# SOURCE MATERIAL
☆ ☆ ☆ ☆
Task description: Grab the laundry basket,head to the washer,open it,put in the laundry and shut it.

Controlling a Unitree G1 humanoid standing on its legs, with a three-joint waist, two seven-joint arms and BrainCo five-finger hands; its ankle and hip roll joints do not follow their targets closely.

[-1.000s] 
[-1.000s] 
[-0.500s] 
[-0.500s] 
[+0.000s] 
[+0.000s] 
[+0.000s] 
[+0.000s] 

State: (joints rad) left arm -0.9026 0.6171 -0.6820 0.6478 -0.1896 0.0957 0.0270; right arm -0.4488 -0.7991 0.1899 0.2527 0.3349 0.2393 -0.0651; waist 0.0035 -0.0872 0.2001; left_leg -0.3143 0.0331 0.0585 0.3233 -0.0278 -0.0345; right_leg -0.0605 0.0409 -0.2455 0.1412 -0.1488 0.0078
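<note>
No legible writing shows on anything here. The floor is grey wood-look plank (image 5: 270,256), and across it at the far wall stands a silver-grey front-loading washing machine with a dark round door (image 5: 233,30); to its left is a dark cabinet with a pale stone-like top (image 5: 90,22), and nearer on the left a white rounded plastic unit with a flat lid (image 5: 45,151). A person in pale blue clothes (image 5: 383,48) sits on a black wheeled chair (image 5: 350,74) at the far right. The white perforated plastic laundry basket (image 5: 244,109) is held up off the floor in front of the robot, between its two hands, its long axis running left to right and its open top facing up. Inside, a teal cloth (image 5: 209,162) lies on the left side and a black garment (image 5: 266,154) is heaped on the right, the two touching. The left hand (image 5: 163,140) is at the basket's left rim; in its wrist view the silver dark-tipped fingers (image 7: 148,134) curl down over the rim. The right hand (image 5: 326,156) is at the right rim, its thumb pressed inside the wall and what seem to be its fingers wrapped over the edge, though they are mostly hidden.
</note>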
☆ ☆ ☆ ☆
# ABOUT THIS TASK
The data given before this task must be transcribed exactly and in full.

# ANSWER SPACE
Task description: Grab the laundry basket,head to the washer,open it,put in the laundry and shut it.

Controlling a Unitree G1 humanoid standing on its legs, with a three-joint waist, two seven-joint arms and BrainCo five-finger hands; its ankle and hip roll joints do not follow their targets closely.

[-1.000s] 
[-1.000s] 
[-0.500s] 
[-0.500s] 
[+0.000s] 
[+0.000s] 
[+0.000s] 
[+0.000s] 

State: (joints rad) left arm -0.9026 0.6171 -0.6820 0.6478 -0.1896 0.0957 0.0270; right arm -0.4488 -0.7991 0.1899 0.2527 0.3349 0.2393 -0.0651; waist 0.0035 -0.0872 0.2001; left_leg -0.3143 0.0331 0.0585 0.3233 -0.0278 -0.0345; right_leg -0.0605 0.0409 -0.2455 0.1412 -0.1488 0.0078
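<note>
No legible writing shows on anything here. The floor is grey wood-look plank (image 5: 270,256), and across it at the far wall stands a silver-grey front-loading washing machine with a dark round door (image 5: 233,30); to its left is a dark cabinet with a pale stone-like top (image 5: 90,22), and nearer on the left a white rounded plastic unit with a flat lid (image 5: 45,151). A person in pale blue clothes (image 5: 383,48) sits on a black wheeled chair (image 5: 350,74) at the far right. The white perforated plastic laundry basket (image 5: 244,109) is held up off the floor in front of the robot, between its two hands, its long axis running left to right and its open top facing up. Inside, a teal cloth (image 5: 209,162) lies on the left side and a black garment (image 5: 266,154) is heaped on the right, the two touching. The left hand (image 5: 163,140) is at the basket's left rim; in its wrist view the silver dark-tipped fingers (image 7: 148,134) curl down over the rim. The right hand (image 5: 326,156) is at the right rim, its thumb pressed inside the wall and what seem to be its fingers wrapped over the edge, though they are mostly hidden.
</note>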

This response is complete, and nothing else is pending.